§ WHAT NEEDS TO BE DONE
Print the listing below in its entirety, character for character.

§ DATASET EXCERPT
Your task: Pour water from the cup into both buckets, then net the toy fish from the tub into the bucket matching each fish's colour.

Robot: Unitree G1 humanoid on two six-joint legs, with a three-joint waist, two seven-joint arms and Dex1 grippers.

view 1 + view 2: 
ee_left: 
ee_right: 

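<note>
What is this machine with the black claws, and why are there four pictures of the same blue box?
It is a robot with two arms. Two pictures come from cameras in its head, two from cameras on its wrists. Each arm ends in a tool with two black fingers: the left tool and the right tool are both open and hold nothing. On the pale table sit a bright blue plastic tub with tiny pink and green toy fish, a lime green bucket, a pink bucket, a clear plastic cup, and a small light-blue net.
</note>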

§ WORKED SOLUTION
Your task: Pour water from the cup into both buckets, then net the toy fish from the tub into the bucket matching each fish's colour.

Robot: Unitree G1 humanoid on two six-joint legs, with a three-joint waist, two seven-joint arms and Dex1 grippers.

view 1 + view 2: 
ee_left: 
ee_right: 

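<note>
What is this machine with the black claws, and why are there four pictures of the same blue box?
It is a robot with two arms. Two pictures come from cameras in its head, two from cameras on its wrists. Each arm ends in a tool with two black fingers: the left tool and the right tool are both open and hold nothing. On the pale table sit a bright blue plastic tub with tiny pink and green toy fish, a lime green bucket, a pink bucket, a clear plastic cup, and a small light-blue net.
</note>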

The required output has been given in full.